Gli investigatori sono ripartiti, secondo quanto scrive “cronachedì”, da un vecchio reperto: una foto che ritrae un uomo a mezzo busto trovata dalla Squadra mobile di Latina il 24 novembre 2011 nella disponibilità del formiano Angelo Bardellino (all’epoca coinvolto nell’operazione di polizia “Golfo”, con tanto di arresti e sequestri milionari, ma poi finita in una bolla di sapone). I poliziotti sequestrarono la foto in occasione proprio dell’arresto di Angelo Bardellino, figlio di Ernesto e nipote di Antonio, successivamente condannato per estorsione commessa a Formia (processo scaturito dall’inchiesta “Formia Connection”). La polizia scientifica avrebbe comparato quella foto a mezzo busto con la foto segnaletica del boss (quella pubblicata in questo articolo come foto di copertina) e l’analisi avrebbe dato esito positivo: ossia “compatibilità totale” tra le due immagini, quella che ritrae l’ignoto e quella ufficiale di Antonio Bardellino. Quest’ultimo, quindi, se vivo nel 2011, non sarebbe stato quindi assassinato nel 1988 come certificato dalla sentenza Spartacus nel 2005.
Inoltre, a parlare agli agenti della Squadra Mobile di Latina rispetto alla presenza di Bardellino vi sarebbe stato anche Giuseppe Favoccia, 70enne di Formia. Per la precisione, ad 4 agosto 2015, l’uomo raccontò agli agenti della Digos di aver incontrato Antonio Bardellino “presso lo scalo aeroportuale di New York”, dove aveva accompagnato la figlia di Ernesto Bardellino. Poi, nel 2017, Favoccia, sempre agli agenti della Mobile, avrebbe raccontato che Bardellino si era spostato tra il Paraguay e l’Uruguay, per interessi nel settore ittico. Un racconto credibile visto che Favoccia aveva fatto un viaggio nella Grande Mela proprio nel 2010.

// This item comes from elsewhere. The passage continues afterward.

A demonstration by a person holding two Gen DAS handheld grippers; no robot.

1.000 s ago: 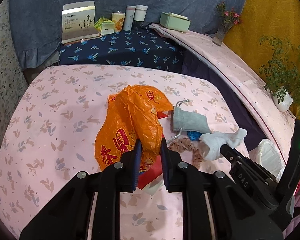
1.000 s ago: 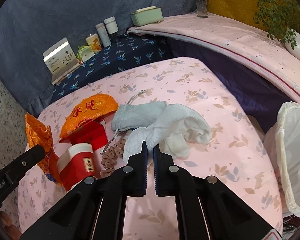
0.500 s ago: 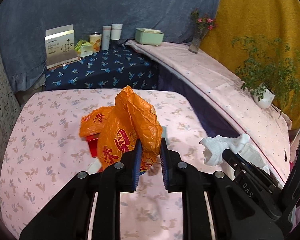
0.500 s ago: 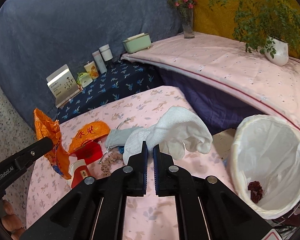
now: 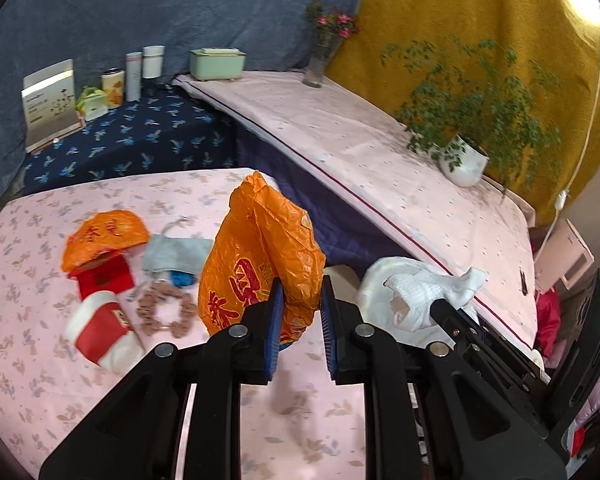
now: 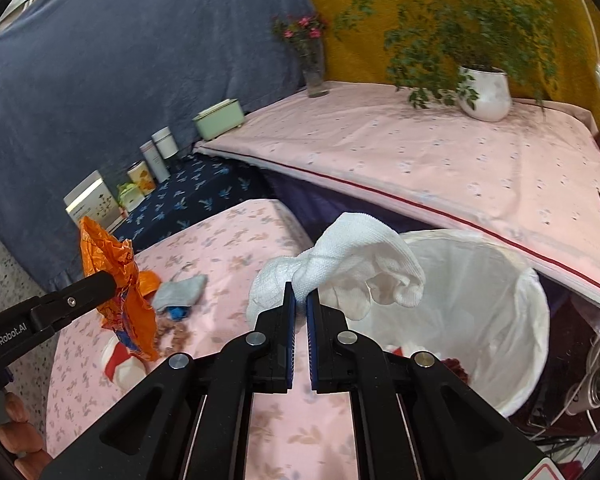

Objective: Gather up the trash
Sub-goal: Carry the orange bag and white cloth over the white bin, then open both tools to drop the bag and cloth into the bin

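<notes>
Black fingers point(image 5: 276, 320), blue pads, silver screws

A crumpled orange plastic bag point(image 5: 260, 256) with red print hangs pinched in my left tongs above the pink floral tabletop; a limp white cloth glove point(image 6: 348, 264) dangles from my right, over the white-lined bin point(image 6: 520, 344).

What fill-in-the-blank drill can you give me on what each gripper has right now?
1. The left gripper is shut on an ____ bag.
2. The right gripper pinches a white ____.
3. The bin is lined with a ____ bag.
4. The bracelet lies on the ____ cloth.

Missing: orange; glove; white; pink
</notes>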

Sul lato delle foto che accerterebbero la presenza di Antonio Bardellino, ci sarebbe anche una immagine datata 2007 e trovata in un covo del fratello Ernesto Bardellino, analizza e ritenuta compatibile col Nucleo speciale frodi tecnologiche della guardia di finanza.

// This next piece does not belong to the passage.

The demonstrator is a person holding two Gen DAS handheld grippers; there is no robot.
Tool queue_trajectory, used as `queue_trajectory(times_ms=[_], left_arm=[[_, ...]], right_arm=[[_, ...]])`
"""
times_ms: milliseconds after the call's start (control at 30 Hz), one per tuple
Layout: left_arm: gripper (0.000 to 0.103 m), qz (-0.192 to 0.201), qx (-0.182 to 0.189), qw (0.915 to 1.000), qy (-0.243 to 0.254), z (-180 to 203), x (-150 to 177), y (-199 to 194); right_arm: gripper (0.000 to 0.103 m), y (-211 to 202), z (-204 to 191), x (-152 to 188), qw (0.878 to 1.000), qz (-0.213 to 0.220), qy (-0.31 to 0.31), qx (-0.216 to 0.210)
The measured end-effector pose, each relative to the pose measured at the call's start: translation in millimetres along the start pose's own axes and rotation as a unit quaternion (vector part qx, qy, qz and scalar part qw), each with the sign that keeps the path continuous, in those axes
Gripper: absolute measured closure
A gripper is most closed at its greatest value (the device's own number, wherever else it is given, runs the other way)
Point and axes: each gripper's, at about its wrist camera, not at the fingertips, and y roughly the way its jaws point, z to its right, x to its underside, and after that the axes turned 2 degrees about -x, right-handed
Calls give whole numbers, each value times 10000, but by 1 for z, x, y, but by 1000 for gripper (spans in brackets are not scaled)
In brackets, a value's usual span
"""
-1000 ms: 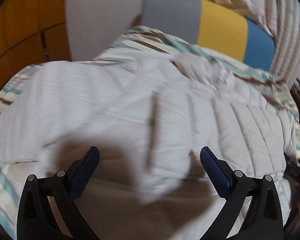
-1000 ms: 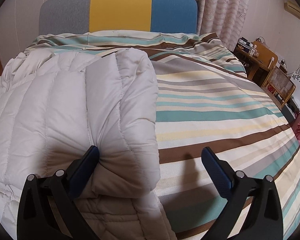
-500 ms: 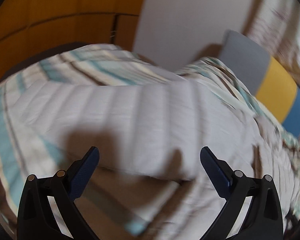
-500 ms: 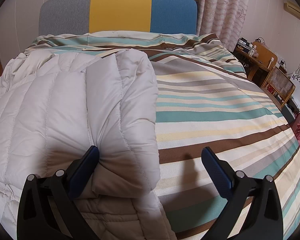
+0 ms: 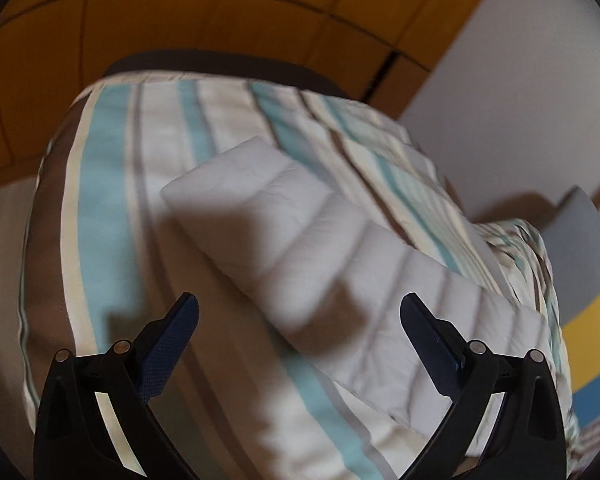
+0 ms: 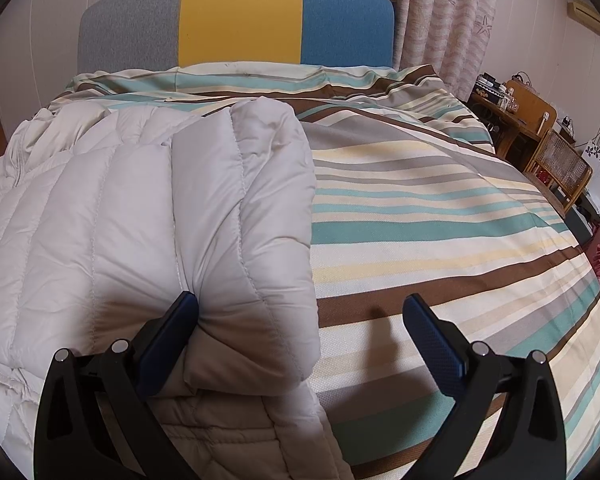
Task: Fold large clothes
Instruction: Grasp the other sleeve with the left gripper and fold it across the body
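A pale quilted puffer jacket (image 6: pixel 100 240) lies on the striped bed cover (image 6: pixel 440 220). In the right wrist view its right sleeve (image 6: pixel 256 232) is folded over the body. My right gripper (image 6: pixel 300 320) is open, its left finger (image 6: pixel 172 332) against the sleeve's folded end, nothing clamped. In the left wrist view the other sleeve (image 5: pixel 300 240) stretches out flat across the cover (image 5: pixel 112 208) toward the bed's edge. My left gripper (image 5: pixel 299 320) is open and empty, hovering above the sleeve's near part.
A grey, yellow and blue headboard (image 6: pixel 240 20) stands at the bed's head. Orange wooden wardrobe panels (image 5: pixel 220 20) and a white wall (image 5: pixel 520 100) lie beyond the bed's left edge. A wooden table and chair (image 6: pixel 540 140) stand at the right, by curtains (image 6: pixel 448 20).
My left gripper has swung left, from over the jacket's body to over the outstretched sleeve and the bed's edge. The right gripper has not moved.
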Motion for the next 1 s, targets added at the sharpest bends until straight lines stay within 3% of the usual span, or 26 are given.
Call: queue_trajectory(times_ms=[133,333,400,467,500,567,633,833,1000], left_arm=[[22,-399,-57,9983,-426,-13,-1,24],[22,-105,-131,9998,-141,-6,2,35],[34,-101,-128,9998,-81,-1,3,39],[55,-14,-359,9993,-34,2,6,40],[59,23,-366,9993,-11,3,6,42],[83,158,-306,9994,62,3,11,41],[90,179,-178,9996,90,4,14,40],[93,709,-3,9975,6,19,12,9],[93,1334,171,9893,561,57,16,-28]], right_arm=[[2,0,0,0,10000,0,0,1],[2,0,0,0,10000,-1,3,4],[2,0,0,0,10000,-2,3,5],[2,-1,0,0,10000,4,-2,13],[2,0,1,0,10000,1,0,9],[2,0,1,1,10000,4,0,7],[2,0,2,1,10000,4,-5,11],[2,0,1,0,10000,4,-2,11],[2,0,1,0,10000,3,4,6]])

Una cosa è certa: Antonio Bardellino, fondatore del Clan dei Casalesi, il cui cadavere mai fu trovato in Brasile dove era latitante, resta un mistero. Ad accrescerlo c’è il fatto che solo nel 2018 i famigliari chiesero alla giustizia di dichiararne la morte presunta, eppure il suo omicidio era datato nel 1988, l’anno in cui la storia giudiziaria ci dice essere stato ucciso da Mario Iovine (poi ucciso a sua volta in Portogallo, nel 1991) con l’appoggio degli eredi casalesi Francesco Schiavone e Vincenzo De Falco. Perché aspettare 30 anni? E se Antonio Bardellino fosse morto, serenamente, dopo un accordo stretto con Sandokan, Capastorta e gli altri Casalesi, per garantire alla sua famiglia la pace mafiosa? Tu fai finta di passi per morto, noi gestiamo gli affari da Casal de Principe e la tua famiglia prospera nel sud pontino. Una ipotesi certamente, ma quell’incursione nella casa del passato al Villaggio del Sole non può essere solo una delle tante perquisizioni realizzate ieri.